Je crois l'avoir déjà fait. Mais nous, les marcheurs athlétiques, n'avons pas la même visibilité que d'autres disciplines mieux diffusées à la télévision, comme les sprinteurs. Je me suis levé à 3h30 du matin pour concourir à 7h30. Je ne me plains pas, c'est comme ça. Mais en Espagne, il était minuit et demi, et il n'y avait pas autant de spectateurs à cette heure-là. Ce que nous avons fait, c'est montrer que la marche athlétique est suffisamment attractive ; regardez comme nous nous sommes battus jusqu'aux derniers mètres.

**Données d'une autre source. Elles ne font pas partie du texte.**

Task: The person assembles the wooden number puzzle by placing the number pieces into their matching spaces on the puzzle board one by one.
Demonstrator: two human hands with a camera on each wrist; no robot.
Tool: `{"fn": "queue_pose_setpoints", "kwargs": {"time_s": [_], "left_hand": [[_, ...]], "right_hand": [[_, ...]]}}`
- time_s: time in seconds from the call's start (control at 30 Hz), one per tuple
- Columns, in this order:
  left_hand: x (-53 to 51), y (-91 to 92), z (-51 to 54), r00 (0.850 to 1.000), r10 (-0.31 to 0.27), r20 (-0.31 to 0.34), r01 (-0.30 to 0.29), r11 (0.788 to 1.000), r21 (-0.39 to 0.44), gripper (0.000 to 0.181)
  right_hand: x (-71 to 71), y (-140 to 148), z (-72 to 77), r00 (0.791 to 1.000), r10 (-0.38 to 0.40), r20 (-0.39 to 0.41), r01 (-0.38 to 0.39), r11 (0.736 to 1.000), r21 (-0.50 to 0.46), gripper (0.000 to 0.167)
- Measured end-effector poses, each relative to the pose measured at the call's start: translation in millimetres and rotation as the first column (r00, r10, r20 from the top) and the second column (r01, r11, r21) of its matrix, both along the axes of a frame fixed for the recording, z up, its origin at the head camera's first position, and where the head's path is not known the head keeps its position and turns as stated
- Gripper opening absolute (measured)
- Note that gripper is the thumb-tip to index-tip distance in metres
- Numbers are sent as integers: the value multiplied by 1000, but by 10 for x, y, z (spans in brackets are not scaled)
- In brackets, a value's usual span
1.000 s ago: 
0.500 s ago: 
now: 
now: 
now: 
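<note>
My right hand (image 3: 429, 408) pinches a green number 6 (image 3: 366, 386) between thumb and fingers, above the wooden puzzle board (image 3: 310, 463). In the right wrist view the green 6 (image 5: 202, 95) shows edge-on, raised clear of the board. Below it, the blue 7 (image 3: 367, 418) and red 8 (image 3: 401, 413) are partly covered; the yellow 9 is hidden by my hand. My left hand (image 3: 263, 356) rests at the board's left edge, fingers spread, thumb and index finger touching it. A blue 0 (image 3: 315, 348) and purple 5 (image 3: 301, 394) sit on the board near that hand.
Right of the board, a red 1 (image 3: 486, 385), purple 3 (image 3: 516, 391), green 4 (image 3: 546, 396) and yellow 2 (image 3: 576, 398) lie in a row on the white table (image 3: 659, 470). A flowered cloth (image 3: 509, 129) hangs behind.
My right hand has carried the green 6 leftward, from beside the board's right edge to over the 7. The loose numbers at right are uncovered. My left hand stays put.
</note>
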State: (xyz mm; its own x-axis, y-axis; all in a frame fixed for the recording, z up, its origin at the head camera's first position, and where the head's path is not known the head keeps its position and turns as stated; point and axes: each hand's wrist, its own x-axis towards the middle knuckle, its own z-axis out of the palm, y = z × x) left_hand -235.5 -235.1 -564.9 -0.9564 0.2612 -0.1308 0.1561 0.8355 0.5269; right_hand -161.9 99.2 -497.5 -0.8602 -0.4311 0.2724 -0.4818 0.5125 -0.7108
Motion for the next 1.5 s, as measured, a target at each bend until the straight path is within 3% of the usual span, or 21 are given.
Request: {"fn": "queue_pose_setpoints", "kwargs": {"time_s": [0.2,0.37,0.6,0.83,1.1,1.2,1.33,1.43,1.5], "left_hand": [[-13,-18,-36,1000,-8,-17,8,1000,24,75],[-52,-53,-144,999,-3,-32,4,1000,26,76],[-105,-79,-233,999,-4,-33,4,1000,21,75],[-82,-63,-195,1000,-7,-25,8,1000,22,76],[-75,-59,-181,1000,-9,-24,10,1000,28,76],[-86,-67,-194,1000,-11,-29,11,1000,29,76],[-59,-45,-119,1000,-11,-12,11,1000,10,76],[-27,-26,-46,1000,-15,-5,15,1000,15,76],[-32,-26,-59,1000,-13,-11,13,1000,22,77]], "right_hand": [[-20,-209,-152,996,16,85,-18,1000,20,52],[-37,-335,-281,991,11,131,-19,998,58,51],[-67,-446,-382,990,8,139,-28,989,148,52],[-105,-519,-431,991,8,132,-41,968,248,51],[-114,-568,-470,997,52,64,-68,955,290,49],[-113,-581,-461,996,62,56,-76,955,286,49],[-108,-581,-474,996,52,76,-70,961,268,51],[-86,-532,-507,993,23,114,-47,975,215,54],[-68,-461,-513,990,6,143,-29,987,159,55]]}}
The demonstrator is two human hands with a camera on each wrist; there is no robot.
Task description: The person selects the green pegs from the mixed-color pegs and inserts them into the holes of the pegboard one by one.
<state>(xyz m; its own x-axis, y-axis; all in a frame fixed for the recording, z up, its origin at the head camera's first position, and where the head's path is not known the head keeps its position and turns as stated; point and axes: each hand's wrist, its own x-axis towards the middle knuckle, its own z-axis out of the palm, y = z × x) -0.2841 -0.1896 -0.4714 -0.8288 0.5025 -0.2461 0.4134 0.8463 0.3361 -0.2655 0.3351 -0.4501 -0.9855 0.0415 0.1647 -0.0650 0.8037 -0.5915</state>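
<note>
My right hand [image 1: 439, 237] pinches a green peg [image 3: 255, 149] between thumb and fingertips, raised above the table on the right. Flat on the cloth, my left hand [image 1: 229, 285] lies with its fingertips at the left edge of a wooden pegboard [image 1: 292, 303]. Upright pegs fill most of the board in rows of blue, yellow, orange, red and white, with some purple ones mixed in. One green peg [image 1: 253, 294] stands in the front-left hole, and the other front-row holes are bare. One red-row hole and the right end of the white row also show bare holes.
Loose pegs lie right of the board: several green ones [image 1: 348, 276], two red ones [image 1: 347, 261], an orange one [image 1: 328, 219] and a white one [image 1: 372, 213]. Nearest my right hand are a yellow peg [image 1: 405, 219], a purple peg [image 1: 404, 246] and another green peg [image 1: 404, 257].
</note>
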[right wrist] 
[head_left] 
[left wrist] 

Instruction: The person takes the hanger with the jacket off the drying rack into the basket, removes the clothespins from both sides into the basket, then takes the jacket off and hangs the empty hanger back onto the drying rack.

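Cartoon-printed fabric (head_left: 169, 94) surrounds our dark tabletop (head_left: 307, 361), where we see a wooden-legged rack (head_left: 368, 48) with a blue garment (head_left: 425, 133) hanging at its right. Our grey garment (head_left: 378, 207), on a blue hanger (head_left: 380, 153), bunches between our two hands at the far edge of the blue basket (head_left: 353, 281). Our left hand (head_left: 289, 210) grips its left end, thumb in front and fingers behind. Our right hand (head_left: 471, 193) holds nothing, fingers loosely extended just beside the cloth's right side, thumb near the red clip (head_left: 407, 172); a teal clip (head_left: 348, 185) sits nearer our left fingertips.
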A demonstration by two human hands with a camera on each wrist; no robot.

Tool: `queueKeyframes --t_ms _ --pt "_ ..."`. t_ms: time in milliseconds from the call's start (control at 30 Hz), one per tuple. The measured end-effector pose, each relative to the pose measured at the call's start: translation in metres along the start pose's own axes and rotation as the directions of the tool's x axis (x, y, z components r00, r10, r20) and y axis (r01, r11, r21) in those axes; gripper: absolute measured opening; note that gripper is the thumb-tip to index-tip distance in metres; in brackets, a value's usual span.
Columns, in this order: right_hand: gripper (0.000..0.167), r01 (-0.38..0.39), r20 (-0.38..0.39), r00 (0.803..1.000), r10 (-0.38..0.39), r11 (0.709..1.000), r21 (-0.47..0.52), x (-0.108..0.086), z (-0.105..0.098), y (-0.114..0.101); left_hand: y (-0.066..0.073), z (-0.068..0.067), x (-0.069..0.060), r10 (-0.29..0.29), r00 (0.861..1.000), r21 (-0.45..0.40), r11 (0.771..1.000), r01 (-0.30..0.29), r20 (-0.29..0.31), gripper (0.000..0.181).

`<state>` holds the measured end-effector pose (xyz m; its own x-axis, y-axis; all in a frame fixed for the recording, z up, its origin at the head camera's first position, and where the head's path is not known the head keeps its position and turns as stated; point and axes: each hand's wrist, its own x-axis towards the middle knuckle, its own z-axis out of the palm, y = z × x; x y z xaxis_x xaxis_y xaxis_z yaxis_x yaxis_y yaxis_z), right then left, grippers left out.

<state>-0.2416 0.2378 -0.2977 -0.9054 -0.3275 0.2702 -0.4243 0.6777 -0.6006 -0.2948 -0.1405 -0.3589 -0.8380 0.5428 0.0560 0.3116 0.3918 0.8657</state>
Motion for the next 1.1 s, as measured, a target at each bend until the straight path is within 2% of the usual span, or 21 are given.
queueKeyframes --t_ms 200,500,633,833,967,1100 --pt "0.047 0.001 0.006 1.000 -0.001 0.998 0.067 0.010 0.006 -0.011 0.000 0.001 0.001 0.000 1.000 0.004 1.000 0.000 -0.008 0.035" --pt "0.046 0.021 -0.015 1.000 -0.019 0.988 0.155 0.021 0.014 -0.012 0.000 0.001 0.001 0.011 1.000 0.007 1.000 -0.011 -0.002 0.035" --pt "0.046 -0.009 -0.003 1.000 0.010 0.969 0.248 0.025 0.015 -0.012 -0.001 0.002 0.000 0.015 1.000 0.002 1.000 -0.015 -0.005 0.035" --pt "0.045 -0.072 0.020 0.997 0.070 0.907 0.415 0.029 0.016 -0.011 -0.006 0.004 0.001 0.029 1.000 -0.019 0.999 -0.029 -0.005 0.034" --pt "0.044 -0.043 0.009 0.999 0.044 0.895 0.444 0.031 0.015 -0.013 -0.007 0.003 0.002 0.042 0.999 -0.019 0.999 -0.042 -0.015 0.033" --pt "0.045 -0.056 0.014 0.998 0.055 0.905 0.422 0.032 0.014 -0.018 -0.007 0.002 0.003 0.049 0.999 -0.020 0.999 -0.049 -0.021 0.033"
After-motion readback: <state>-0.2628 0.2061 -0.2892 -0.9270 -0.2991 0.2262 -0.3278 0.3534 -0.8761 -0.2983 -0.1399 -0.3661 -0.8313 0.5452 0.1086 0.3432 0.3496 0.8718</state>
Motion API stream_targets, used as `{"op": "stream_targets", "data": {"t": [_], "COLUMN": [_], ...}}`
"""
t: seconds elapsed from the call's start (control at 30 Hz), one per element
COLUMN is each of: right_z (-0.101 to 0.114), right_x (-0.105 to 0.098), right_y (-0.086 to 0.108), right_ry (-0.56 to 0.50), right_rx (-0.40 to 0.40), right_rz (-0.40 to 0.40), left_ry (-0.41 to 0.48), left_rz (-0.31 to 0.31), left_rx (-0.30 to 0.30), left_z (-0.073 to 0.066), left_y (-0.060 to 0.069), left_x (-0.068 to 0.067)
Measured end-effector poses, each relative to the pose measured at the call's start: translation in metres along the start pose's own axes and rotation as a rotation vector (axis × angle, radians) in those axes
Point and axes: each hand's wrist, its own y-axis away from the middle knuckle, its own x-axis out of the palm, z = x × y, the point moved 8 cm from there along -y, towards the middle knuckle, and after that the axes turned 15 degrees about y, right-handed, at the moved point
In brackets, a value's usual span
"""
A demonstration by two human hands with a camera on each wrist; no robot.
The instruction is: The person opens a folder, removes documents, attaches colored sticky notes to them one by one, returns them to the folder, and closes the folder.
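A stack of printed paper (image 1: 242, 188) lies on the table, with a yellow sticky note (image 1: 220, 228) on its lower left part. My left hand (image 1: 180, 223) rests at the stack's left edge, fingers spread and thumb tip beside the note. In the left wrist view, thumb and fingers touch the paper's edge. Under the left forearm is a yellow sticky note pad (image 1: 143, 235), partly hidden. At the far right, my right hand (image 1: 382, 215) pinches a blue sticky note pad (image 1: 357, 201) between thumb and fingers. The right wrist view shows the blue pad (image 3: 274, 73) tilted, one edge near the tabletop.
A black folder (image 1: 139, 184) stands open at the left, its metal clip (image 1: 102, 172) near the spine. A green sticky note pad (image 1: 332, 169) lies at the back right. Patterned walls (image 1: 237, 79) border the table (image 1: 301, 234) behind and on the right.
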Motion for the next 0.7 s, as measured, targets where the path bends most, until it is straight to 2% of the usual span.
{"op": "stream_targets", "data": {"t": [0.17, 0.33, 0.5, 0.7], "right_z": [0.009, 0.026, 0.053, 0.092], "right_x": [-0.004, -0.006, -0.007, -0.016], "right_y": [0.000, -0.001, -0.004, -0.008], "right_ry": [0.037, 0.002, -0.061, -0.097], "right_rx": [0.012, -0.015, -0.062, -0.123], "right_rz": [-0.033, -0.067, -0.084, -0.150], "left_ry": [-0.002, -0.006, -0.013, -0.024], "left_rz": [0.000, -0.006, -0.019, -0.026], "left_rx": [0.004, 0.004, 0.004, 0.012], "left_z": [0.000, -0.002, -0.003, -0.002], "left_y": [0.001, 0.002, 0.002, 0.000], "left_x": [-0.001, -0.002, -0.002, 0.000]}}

Qu'en pensez-vous ?
-Je ne sais pas quoi répondre.
Le problème, c'est que dans notre société, le football masculin se vend mieux. Si vous me dites que vous allez montrer du football féminin, je l'achète. Mais comme on parle toujours du football masculin, nous vivons encore dans une société sexiste au XXIe siècle.
Dans notre société, seul le football masculin fait vendre. Nous vivons encore dans une société sexiste au XXIe siècle. María Pérez Athlète
-Souffrez-vous de l'entraînement au quotidien ?
-Il y a des jours où je souffre, ceux que j'aime le plus. Quand je ne souffre pas, je ne les aime pas autant.
- Aimez-vous souffrir ?
-J'aime me pousser à mes limites.
-La douleur ?
-La série rapide, comme quand j'y vais avec le crochet, comme quand je suis en compétition.
-Et les longues courses ?
-Je ne les aime pas tant que ça.
-Combien coûte une longue course ?
-30 kilomètres maximum. Le dernier était à Font Romeu, quelques semaines avant mon arrivée.
- Vous allez à Font Romeu, à Livigno avec Palmisano, et aussi à Grenade. Votre groupe est nombreux ?
- Il l'est, il progresse, et ça me plaît. Quand María Pérez partira, je veux que mon entraîneur continue à réussir.
(Jacinto Antón, leur entraîneur, me dit que le groupe de Grenade compte une quinzaine de marcheurs : les frères Chamosa, Dani et Antía, et José Manuel Pérez Rubio, et récemment Pablo González qui les a rejoints ; tous sont des joueurs internationaux.)
-Il y a encore un long chemin à parcourir avant votre retraite, n'est-ce pas ?
-Je ne sais pas ce que je vais faire. Je n'ai pas peur.
-Où serait-il dirigé ?
J'ai étudié l'enseignement. J'aimerais continuer à faire du sport, mais je suis quelqu'un d'actif et j'aime apprendre sur tout.